Justamente entre esos dos países realizaba su recorrido el avión militar ruso Tupolev-160,  en noviembre del año pasado, cuando pasó por espacio aéreo colombiano sin autorización, generando una pequeña tensión diplomática entre Moscú y Bogotá. A pesar de ello, el interés ruso sigue siendo el de mejorar sus relaciones con la región en su totalidad y no generar ningún tipo de confrontación anacrónica e innecesaria.

Colombia, por su parte, elegirá a un nuevo presidente el próximo 15 de junio. Según Alejandro Contreras, abogado constitucional y consultor asociado de EstrategaPolitico.net, “el resultado de las elecciones no tendrá ningún impacto en las relaciones con Rusia porque, para la opinión pública colombiana, ser amigo de los Estados Unidos sigue siendo el mejor negocio”.

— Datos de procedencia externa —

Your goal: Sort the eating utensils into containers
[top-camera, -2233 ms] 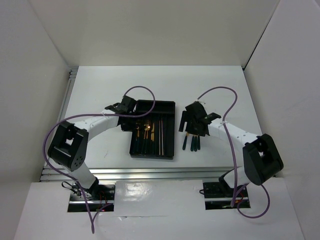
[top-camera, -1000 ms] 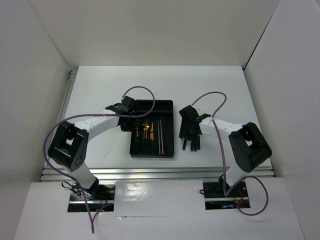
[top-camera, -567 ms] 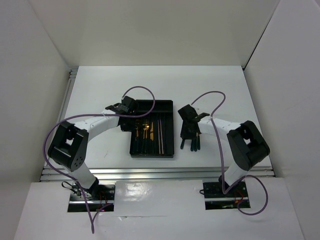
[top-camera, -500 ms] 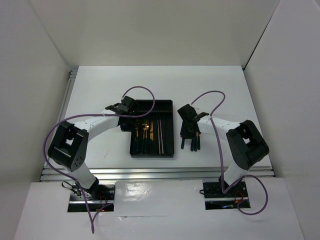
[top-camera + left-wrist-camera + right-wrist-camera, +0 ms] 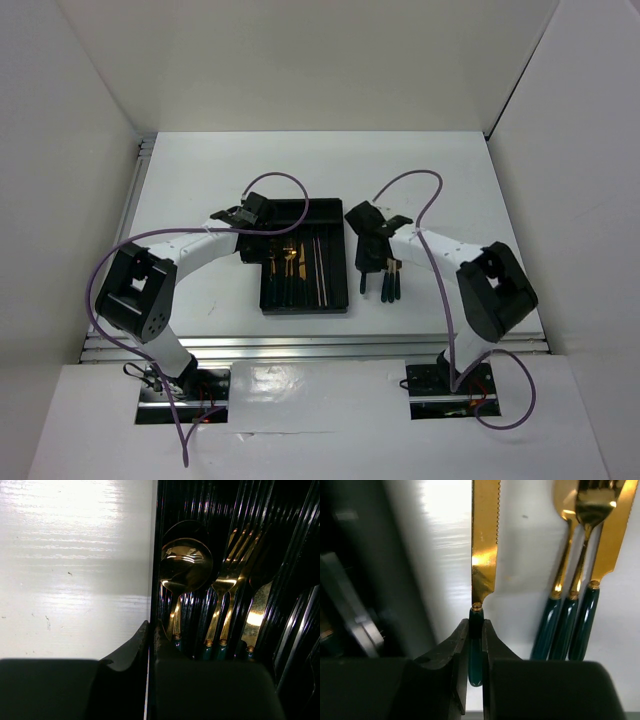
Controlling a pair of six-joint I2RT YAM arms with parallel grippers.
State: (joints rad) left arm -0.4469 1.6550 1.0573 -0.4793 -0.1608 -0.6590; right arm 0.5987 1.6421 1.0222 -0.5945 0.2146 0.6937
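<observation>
tray (image 5: 305,311) on table (image 5: 200,170), centre | in tray, L to R: spoon (image 5: 186,565), forks (image 5: 225,582), chopsticks (image 5: 320,270) further R | knife (image 5: 484,555) just R of tray's R wall, betw tray & 3 utensils (image 5: 570,625) | those 3 side by side on table, R of tray

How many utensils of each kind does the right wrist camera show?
Knives: 2 (held knife in the right claw, loose knife on the table)
Fork: 1
Unclear utensil, head cut off: 1
Total: 4
</observation>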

El analista añadió que “aunque el gobierno de Santos haya avanzado en ciertos temas en el área de hidrocarburos con Moscú, el avance es mínimo en comparación con los demás países de la región”.

Sin embargo, en materia internacional, Colombia y Rusia tienen un alto potencial de cooperación. Ambos países conocen de primera mano lo que significa el flagelo del terrorismo y el narcotráfico, y apoyan fervientemente la lucha contra el tráfico de armas pequeñas y ligeras y el crimen transnacional organizado en un marco de cooperación internacional multilateral.